== Material provided ==

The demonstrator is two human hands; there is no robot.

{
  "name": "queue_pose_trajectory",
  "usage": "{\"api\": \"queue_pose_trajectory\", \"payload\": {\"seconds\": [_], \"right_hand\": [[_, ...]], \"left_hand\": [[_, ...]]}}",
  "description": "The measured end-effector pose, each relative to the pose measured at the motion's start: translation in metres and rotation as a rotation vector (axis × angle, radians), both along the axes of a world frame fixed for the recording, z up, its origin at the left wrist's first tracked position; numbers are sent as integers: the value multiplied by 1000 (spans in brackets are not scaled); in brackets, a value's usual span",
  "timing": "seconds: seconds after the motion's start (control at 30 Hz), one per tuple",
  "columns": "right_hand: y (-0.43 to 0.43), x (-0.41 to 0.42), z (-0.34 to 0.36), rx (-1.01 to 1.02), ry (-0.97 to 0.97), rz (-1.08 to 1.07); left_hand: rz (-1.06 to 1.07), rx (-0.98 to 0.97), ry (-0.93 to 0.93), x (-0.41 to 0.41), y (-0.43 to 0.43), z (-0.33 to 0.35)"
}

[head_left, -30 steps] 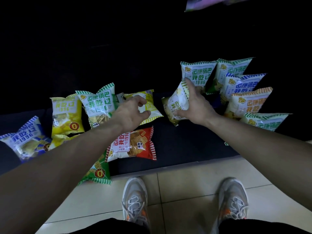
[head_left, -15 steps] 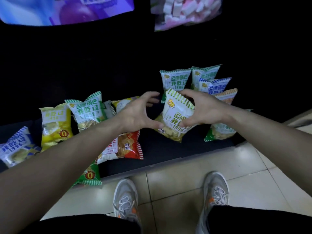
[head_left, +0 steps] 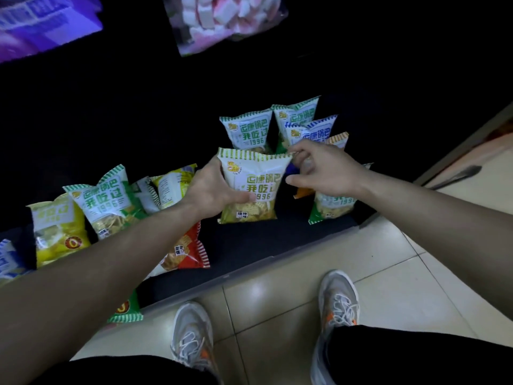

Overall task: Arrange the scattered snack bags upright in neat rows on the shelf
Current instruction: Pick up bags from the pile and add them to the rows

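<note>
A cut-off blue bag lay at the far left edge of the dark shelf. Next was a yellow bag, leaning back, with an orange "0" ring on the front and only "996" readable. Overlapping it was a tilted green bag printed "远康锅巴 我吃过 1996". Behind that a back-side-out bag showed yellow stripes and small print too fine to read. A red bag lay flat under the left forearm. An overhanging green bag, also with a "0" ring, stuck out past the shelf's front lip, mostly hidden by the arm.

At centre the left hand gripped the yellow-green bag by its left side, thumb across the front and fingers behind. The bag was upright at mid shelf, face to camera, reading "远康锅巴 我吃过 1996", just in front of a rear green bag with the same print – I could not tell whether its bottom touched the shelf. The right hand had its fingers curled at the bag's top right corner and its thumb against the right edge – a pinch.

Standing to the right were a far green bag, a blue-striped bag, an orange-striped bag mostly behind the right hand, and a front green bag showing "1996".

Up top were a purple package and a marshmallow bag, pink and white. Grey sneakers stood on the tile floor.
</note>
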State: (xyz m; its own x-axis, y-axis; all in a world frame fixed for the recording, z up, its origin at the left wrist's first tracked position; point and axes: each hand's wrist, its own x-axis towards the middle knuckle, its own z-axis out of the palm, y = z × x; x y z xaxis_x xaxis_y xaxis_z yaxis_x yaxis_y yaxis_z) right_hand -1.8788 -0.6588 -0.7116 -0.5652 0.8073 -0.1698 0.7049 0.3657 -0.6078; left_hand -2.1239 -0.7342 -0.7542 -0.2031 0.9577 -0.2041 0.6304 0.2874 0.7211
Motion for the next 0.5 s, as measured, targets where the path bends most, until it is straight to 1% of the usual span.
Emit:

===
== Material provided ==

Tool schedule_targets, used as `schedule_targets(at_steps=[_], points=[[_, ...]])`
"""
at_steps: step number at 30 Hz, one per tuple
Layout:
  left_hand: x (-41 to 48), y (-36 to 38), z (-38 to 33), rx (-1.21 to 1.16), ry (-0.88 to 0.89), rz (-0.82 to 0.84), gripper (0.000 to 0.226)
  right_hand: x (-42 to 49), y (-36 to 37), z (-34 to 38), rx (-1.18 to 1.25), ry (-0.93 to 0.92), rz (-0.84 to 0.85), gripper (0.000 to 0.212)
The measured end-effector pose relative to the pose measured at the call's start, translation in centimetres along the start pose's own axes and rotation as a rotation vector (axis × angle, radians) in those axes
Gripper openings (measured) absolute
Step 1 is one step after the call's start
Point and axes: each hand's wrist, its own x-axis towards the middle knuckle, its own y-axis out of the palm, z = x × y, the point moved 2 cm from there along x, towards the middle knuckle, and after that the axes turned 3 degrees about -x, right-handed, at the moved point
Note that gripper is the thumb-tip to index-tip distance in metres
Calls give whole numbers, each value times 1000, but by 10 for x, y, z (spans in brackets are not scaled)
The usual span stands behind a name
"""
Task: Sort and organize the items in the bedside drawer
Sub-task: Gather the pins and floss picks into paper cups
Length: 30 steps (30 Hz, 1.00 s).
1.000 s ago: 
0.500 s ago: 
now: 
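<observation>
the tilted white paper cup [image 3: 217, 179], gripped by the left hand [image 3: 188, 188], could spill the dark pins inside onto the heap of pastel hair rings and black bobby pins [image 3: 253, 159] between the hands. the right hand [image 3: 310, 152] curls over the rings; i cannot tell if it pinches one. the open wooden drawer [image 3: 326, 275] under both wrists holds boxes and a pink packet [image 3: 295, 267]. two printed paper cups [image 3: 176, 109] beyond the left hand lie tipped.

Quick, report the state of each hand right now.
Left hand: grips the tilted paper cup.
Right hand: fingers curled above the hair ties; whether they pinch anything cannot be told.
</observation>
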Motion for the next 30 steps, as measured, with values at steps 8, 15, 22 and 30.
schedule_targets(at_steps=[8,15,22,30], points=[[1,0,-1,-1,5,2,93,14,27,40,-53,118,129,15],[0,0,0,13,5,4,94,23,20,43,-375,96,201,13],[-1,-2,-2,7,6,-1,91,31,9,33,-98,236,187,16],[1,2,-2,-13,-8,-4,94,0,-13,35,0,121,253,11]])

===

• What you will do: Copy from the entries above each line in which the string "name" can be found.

• Solution to this exercise:
  "name": "queue_pose_trajectory",
The usual span stands behind a name

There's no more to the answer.